Quote precisely the final stretch of the listing: start at the line containing "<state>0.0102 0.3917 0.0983" and stop after the last line.

- Opening Delimiter -

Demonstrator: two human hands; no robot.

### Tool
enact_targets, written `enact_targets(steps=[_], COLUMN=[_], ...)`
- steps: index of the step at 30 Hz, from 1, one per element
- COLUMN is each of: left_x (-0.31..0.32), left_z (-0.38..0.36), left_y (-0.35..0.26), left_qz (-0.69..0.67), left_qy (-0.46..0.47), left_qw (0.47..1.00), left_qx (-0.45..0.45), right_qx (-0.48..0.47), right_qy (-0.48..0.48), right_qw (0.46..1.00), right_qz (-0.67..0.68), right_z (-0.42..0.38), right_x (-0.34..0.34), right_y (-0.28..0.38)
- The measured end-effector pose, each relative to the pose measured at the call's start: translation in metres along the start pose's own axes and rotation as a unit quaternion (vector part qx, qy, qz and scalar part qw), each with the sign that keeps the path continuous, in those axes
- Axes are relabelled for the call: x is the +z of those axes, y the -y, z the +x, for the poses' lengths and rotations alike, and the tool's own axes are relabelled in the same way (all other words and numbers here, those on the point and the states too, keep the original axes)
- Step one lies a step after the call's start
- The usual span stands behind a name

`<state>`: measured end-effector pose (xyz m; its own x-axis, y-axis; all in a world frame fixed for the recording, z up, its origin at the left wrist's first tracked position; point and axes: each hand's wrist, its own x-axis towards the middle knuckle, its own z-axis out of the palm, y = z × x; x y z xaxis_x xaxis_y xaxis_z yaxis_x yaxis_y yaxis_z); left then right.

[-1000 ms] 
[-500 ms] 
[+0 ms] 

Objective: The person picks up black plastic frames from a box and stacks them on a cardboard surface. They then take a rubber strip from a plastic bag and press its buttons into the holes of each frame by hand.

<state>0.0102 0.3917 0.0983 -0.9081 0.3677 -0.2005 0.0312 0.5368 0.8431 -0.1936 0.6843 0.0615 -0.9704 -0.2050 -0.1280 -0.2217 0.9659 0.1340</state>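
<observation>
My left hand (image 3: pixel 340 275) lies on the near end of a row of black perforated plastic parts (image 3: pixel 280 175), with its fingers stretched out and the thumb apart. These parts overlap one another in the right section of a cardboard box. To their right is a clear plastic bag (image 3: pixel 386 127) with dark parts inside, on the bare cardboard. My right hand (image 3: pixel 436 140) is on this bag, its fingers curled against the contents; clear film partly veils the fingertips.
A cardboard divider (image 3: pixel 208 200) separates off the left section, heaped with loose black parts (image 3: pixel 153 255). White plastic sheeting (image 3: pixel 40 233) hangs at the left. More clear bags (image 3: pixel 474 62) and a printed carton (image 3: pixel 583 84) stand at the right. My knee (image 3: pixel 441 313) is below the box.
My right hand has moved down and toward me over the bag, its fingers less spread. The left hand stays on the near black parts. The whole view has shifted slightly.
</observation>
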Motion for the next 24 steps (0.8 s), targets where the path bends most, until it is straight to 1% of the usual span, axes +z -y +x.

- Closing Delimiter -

■ Written answer:
<state>0.0102 0.3917 0.0983 -0.9081 0.3677 -0.2005 0.0312 0.5368 0.8431 -0.1936 0.6843 0.0615 -0.9704 -0.2050 -0.1280 -0.2217 0.9659 0.1340</state>
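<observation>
My left hand (image 3: pixel 340 275) lies on the near end of a row of black perforated plastic parts (image 3: pixel 280 175), with its fingers stretched out and the thumb apart. These parts overlap one another in the right section of a cardboard box. To their right is a clear plastic bag (image 3: pixel 386 127) with dark parts inside, on the bare cardboard. My right hand (image 3: pixel 436 140) is on this bag, its fingers curled against the contents; clear film partly veils the fingertips.
A cardboard divider (image 3: pixel 208 200) separates off the left section, heaped with loose black parts (image 3: pixel 153 255). White plastic sheeting (image 3: pixel 40 233) hangs at the left. More clear bags (image 3: pixel 474 62) and a printed carton (image 3: pixel 583 84) stand at the right. My knee (image 3: pixel 441 313) is below the box.
My right hand has moved down and toward me over the bag, its fingers less spread. The left hand stays on the near black parts. The whole view has shifted slightly.
</observation>
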Motion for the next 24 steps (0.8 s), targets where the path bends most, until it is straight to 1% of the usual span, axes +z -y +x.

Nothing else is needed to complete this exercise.